Mechanistically, catalysts that convert CO_{2}RR to carbon monoxide do not bind strongly to carbon monoxide allowing it to escape from the catalyst. The rate limiting step for CO_{2}RR to carbon monoxide is the first electron transfer step and this is heavily influenced by the electric field.

=== Formate/formic acid-producing ===
Formic acid is produced as a primary product from CO_{2}RR over diverse catalysts.

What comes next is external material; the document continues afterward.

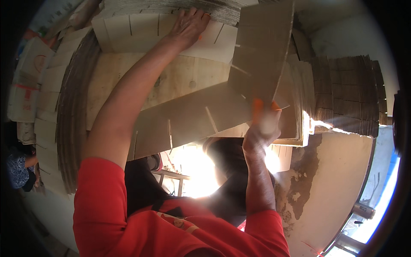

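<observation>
Left hand: your left hand (188,23) is stretched out to twelve o'clock, palm down on a pale slotted cardboard sheet (141,36) at the far edge of the wooden worktop (180,79); the fingers (195,15) lie spread and flat, pressing rather than gripping.
Right hand: your right hand (262,128) is at about four o'clock from the picture's centre, its fingers closed on the near edge of a long brown slotted cardboard strip (192,118). Orange fingertip covers show, though glare blurs the grip.
Strip: it runs from eight o'clock towards three, lying across the worktop, and meets a second brown cardboard panel (263,47) that rises towards one o'clock.
Stacks: corrugated cardboard stack (346,94) at three o'clock; another curved cardboard stack (70,111) at nine o'clock.
Handling advice: I judge the strip will flex, so keep your pinch close to a slot and support its length on the worktop. Line slot against slot squarely before pushing, and keep the flat hand steady so the pale sheet does not slide.
Risk: forcing at an angle would likely tear the slot edges.
</observation>
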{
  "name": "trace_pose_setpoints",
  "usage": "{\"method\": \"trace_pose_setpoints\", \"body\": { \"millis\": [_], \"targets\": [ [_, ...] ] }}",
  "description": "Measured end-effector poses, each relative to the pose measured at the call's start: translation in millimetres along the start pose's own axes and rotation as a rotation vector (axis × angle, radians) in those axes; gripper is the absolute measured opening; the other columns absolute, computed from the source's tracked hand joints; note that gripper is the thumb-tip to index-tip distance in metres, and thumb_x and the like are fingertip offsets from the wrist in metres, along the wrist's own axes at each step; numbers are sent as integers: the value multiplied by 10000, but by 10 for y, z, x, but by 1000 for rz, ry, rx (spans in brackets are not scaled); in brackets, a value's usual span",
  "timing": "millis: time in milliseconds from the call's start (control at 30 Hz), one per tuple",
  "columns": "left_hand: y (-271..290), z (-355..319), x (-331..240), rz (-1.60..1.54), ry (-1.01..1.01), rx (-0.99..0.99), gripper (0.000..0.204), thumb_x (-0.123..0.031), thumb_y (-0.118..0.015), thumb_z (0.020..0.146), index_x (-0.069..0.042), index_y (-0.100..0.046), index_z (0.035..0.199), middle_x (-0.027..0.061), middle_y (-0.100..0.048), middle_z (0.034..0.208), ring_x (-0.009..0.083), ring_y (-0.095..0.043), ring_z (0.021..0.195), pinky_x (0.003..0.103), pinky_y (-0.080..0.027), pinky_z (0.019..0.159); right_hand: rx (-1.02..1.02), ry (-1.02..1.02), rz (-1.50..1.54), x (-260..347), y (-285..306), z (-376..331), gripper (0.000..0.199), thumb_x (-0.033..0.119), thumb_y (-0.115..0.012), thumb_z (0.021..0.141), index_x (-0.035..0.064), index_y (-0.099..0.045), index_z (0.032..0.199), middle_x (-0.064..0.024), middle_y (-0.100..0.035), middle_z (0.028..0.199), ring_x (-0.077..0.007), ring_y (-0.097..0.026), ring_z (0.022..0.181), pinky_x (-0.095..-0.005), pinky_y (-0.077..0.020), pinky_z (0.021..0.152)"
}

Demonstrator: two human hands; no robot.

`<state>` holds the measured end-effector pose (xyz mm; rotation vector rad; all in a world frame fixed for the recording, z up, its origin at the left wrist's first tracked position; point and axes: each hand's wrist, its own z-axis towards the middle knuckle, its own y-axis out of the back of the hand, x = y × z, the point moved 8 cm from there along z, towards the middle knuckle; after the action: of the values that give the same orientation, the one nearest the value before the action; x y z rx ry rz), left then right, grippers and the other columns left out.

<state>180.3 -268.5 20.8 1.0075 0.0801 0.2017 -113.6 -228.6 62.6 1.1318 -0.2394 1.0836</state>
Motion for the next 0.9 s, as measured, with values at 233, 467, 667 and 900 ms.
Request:
{"method": "trace_pose_setpoints", "body": {
  "millis": [233,467,667,900],
  "targets": [
    [-12,87,58,-45,-14,-55,323,-5,-581,741,-75,-546,1054,59,-546,1019,242,-490,999,391,-355,875,-68,28,-2,35,60,111,267,-38,-564,899,17,-531,1157,-91,-639,983,-102,-540,711,-176,-449,654],
    [-53,60,252,-20,-122,-181,242,7,-523,747,-51,-569,977,83,-590,906,257,-536,926,396,-395,824,-67,155,77,94,-34,159,254,-49,-579,886,-18,-537,1134,-114,-646,1035,-106,-581,745,-182,-463,652],
    [214,-119,-246,-280,-189,44,184,-15,-577,682,-57,-602,859,108,-605,759,287,-568,813,392,-475,685,-95,222,25,98,25,153,337,-78,-577,873,-31,-508,1200,-130,-638,1085,-128,-610,788,-201,-492,703],
    [439,-330,-571,-359,-256,-8,126,49,-608,639,-47,-617,720,77,-609,708,260,-595,713,370,-494,581,-73,248,113,106,23,144,366,-110,-542,878,-32,-491,1232,-142,-619,1133,-156,-616,903,-230,-497,808]
  ]
}}
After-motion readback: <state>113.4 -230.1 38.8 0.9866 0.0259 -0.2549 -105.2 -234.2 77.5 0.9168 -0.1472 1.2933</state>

Catalysts that promote formic acid production from CO_{2} operate by strongly binding to both oxygen atoms of CO_{2}, allowing protons to attack the central carbon. After attacking the central carbon, one proton attaching to an oxygen results in the creation of formate. Indium catalysts promote formate production because the indium-oxygen binding energy is stronger than the indium-carbon binding energy. This promotes the production of formate instead of carbon monoxide.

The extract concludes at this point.